A race to hire 50,000 people in the next six months to process Brexit paperwork is under way after the government confirmed they would be needed for border operations.

But experts have warned it will be a challenge to train enough people in time to be competent in the complexity of customs declarations and the second layer of red tape involving entry and exit declaration forms that are mandatory for trading with the EU.

The Road Haulage Association has warned that the number of declaration forms for tariffs alone will rocket from the current 50m a year to 200-250m a year.

In addition, the exit and entry forms introduced after the 9/11 terror attack in New York to ensure safety on ferries and planes will involve another 100-125m forms being processed every year.

Related: Johnson to impose full customs checks on goods from EU – report

Michael Gove, the chancellor of the Duchy of Lancaster, who is responsible for readying the country for full Brexit at the end of the year, confirmed in parliament on Thursday afternoon that the RHA estimated 50,000 new recruits would be needed in the next six months.

Rod McKenzie, the managing director of policy and public affairs at the RHA, said: “We have been told by a large freight company expert in the field that they get a productivity of around 4,000 clearances a year per staff member (that is about 20 clearances a day). That makes sense given the complexity of many transactions.
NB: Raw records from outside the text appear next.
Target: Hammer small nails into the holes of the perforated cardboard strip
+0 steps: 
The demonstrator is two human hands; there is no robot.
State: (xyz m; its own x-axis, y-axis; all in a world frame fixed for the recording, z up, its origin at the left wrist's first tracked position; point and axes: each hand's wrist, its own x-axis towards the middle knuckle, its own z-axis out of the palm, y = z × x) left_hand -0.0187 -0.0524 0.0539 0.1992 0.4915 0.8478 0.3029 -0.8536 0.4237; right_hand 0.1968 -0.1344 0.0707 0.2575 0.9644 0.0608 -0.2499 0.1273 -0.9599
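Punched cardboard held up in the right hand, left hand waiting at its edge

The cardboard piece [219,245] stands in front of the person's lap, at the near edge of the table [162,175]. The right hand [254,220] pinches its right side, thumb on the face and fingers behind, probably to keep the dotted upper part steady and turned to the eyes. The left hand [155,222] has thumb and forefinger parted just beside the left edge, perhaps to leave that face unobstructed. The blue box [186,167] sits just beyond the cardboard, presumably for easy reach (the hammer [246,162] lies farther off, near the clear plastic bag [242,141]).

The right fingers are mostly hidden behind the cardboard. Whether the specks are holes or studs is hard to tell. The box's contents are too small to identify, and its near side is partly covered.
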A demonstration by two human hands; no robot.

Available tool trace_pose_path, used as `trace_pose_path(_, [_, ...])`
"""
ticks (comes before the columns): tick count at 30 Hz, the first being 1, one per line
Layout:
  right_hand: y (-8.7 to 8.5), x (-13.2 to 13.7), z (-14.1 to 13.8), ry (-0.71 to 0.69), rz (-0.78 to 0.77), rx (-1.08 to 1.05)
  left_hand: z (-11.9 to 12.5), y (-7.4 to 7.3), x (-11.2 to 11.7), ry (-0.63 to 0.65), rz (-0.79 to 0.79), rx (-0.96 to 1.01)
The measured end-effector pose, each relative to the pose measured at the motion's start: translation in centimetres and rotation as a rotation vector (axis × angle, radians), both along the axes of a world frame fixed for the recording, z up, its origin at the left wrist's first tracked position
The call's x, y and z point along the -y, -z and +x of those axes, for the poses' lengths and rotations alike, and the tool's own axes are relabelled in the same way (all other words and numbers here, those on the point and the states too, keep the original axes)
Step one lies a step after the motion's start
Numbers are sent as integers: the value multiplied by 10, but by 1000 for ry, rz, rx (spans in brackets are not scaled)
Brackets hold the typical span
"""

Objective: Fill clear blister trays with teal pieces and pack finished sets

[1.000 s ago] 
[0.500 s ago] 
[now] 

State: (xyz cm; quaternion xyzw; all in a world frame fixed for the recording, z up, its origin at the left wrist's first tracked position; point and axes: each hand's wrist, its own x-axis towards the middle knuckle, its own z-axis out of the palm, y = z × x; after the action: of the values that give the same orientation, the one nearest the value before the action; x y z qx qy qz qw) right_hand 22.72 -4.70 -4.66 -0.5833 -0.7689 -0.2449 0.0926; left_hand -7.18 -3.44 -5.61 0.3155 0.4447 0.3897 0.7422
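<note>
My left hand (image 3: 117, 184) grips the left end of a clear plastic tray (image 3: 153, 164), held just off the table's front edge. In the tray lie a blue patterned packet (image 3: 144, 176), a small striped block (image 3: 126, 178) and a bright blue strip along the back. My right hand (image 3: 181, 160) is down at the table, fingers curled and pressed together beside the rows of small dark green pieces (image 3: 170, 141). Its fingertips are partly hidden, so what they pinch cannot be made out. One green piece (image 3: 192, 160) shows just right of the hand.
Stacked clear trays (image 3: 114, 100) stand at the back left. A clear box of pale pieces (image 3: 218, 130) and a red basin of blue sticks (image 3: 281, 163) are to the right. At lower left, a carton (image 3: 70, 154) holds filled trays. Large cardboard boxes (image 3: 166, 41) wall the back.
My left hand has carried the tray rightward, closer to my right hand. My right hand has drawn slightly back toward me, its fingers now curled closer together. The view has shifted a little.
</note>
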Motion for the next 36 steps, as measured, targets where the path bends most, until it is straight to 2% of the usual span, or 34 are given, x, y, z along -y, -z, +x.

Worth noting, that is with skilled, trained, experienced labour.

“So if we are dealing with 200m extra declarations, at a productivity rate of 4,000 per year that equals 50,000 staff needed on day one, and probably more.”

Gove has access to about £7.5m to fund new HRMC customs agents but may seek funds from the wider Border Delivery Group cross-department initiative to prepare for 1 January 2021.

Neighbouring countries including France, the Netherlands and Ireland launched customs officials recruitment drives last year, with six-month training schedules considered a minimum.

Agents in Dover who deal with lorries coming in from the Ukraine, Turkey and other non-EU countries have warned that the skills base around customs disappeared with the creation of the single market in 1991, with just a handful of customs agents now operating in offices in Dover.

The emergence of the human resource needed puts into perspective the scale of the task – the number of staff needed dwarfs the 12,000 people estimated to work in the fishing industry, a sector emblematic of Brexit.

Government sources have said the new recruits would largely be “intermediaries”, agents who help businesses process their export and import paperwork with HMRC.

The tax authorities will also recruit government agents to process the paperwork and guard against tariff evasion on borders.

The Freight Transport Association and the RHA have been pressing the government for the past three years to wake up to the realities of a hard Brexit.

The FTA said Thursday’s publication of the government’s negotiating goals gave some “hope” in that it provided confirmation that the government was not pursuing frictionless trade.

However, it called for “more ambition” to help road, aviation and rail transport prepare to minimise the disruption from 1 January.

“Over recent months, the FTA has repeatedly requested the UK government prioritise the needs of logistics in its negotiations around the future trading relationship with the EU or risk a devastating effect on the UK’s highly interconnected supply chain. The business organisation has also warned of knock-on effects on UK plc’s future productivity, and on the economy as a whole but these concerns seem to have been overlooked,” it said in a statement.